Make sure you get spare parts. Things break and get old. I have replaced the tubing for my pumps a few times because it got cloudy from repeated use. Also the valves and membranes that cover the valve openings need replacing once in a while… or they get lost. They are small pieces.



You have to decide what you will use to store the breastmilk once it has been pumped. There are bags that are sold to store it, they are single use and are sold by the box of 25 or 50. You can also just store it in the bottles that you express the milk into. Just close the bottle up and go. The latter option requires you haev a few extra bottles because you have to leave them with your baby while you are at work/out so that the baby can drink the milk, and then you need more bottles with you so that you can have somewhere to store the milk you are expressing.

To transport the milk you can get a little cooler that looks like a lunch box and put a few cold ice packs in it and it will keep your milk if you dont have a refridgerator at your job. While breastmilk does last a good while without refridgeration you do want to make sure that it is either used or cold within a few hours because it took you so long to get it out, and you dont want it to spoil!!

Kept in a fridge fresh milk can keep for up to 72 hours. In a regular freezer it can be 3 months. In a deep freeze it can be over 6 months.  Do not heat the breastmilk in a microwave ever. Not only do you risk burning the baby because it heats unevenly you also kill off vital parts of the breastmilk while doing that. To defrost a frozen bit of milk we usually put it in the fridge for a few hours/a day or so or run it under hot water. You would reheat breastmilk by running it under hot water or putting it in a bowl of water on the stove for a few minutes.

If your pump feels like it isnt working as hell make sure that the tubes are not kinked, that you are fully connected, and that all of the pieces are in working order. Make sure the settings are what they are supposed to be for you as well. If you still arent getting alot of milk then contact the manufacturer.

You will not get a lot of milk if you pump after a nursing session but it can make your supply to increase if you do this, so if you are having problems with supply this is a good tip to help things get better.

If you normally get a good result from pumping but are not getting a good result all of a sudden, and the machine is working fine and your supply is ok… then take a second and relax if you are stressed.

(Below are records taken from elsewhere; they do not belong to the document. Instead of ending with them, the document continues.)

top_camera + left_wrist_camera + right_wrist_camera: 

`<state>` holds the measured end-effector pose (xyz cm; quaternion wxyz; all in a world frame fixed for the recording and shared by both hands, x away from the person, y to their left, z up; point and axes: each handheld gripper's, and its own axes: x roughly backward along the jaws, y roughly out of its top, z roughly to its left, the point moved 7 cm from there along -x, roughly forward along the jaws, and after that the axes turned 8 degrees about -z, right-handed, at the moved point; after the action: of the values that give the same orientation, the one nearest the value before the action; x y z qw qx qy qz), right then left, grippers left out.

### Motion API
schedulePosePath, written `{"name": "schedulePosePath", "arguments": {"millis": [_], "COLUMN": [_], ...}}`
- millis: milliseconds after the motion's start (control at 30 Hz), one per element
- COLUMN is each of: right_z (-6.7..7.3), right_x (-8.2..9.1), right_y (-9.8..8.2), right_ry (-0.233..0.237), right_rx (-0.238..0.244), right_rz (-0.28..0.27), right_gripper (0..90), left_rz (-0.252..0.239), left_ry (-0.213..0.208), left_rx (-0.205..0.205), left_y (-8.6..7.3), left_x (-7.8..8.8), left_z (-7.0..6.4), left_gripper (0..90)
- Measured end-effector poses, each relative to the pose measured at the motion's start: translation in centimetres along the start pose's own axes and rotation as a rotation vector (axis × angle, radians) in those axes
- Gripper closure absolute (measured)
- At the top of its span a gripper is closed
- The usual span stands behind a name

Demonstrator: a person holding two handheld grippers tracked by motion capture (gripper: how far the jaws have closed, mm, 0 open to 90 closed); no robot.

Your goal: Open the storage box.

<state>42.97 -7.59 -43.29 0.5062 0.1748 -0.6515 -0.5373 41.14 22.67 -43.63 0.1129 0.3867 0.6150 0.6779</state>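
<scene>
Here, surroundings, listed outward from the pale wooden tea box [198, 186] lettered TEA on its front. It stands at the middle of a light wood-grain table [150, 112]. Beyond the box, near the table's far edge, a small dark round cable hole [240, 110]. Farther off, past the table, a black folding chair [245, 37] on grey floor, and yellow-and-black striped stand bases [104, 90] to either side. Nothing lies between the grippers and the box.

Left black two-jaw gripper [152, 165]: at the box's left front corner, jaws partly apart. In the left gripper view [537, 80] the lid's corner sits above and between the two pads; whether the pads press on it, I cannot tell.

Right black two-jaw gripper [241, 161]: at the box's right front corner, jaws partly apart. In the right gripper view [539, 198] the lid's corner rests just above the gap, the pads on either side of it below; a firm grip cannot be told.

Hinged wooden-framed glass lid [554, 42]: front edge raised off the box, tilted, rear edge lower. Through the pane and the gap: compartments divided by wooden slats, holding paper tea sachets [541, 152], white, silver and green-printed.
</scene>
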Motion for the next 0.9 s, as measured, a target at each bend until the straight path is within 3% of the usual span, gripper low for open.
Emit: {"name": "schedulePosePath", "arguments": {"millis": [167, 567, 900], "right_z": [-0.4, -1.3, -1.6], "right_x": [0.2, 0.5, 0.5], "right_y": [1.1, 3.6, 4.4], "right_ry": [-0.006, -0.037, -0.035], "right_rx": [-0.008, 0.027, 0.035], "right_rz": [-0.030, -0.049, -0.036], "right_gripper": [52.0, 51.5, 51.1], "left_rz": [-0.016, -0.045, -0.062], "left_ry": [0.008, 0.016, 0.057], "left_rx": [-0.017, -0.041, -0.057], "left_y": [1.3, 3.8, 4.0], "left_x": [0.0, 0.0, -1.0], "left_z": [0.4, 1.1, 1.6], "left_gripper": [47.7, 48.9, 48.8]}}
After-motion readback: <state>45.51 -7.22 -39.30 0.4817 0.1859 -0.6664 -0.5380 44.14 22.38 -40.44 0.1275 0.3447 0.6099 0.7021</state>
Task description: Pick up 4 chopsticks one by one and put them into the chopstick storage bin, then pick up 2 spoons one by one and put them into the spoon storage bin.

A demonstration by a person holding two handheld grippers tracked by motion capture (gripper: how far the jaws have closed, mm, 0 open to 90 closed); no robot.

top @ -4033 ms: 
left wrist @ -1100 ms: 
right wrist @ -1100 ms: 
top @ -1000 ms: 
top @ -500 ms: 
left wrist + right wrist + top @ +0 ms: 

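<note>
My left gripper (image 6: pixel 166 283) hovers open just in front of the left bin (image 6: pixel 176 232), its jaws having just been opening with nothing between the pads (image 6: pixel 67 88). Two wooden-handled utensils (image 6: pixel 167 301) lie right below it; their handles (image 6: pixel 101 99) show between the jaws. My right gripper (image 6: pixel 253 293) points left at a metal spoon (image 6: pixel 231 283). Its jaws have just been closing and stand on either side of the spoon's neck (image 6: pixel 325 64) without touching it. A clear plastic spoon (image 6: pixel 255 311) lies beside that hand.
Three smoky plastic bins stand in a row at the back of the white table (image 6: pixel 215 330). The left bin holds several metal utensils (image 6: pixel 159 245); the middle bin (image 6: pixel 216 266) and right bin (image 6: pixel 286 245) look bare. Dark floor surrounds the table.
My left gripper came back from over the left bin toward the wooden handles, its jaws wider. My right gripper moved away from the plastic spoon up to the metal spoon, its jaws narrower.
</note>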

WHen I am stressed I have an awful time pumping.  Having a picture of your child really does help to help with this as well. The difference between the amount of milk that I get and the ease with which it comes out when I have a picture of my kids vs. dont have a picture is really huge.

Have nurse-a-thons the times that you can nurse your baby. Yes I know that laundry needs to get done… but it is worth it to me to make sure that my supply doesnt dwindle because I am too busy washing dishes.

Dont skip sessions.  I know we all do it. I do it too. Just dont do it often it really can lead to a low supply which is harder to get back when you arent around the baby 24/7. I know its hard to take time off of work and off of your day to do this… but really try to do it.

Try pumping before you actually need it. It takes a bit to get used to it and it will make is easier if your first day pumping isnt your first day back to the office.  Take that stored milk and freeze it for emergency food in case something happens and you do what we have all done at some point… forgotten the milk at work, dropped it on the floor, forgot to put it in the fridge and it goes bad… etc.  At the same time do not introduce a bottle to a breastfeeding child within the first few weeks. Nipple confusion is a real thing and it can lead to tears and heart ache. Do introduce it around 5-6 weeks so that the baby has time to adapt to using the bottle as well and the first day of you going back to work doesnt involve you having to run back home because the baby wont take a bottle.

Pumping can be a hassle but the rewards are many, sometimes I really am tired of it because I have been doing it for so long but I honestly wouldnt give it up. Since I have to work I dont have much of an option when it comes to making sure my child gets breastmilk. At the end of the day, it is totally worth it.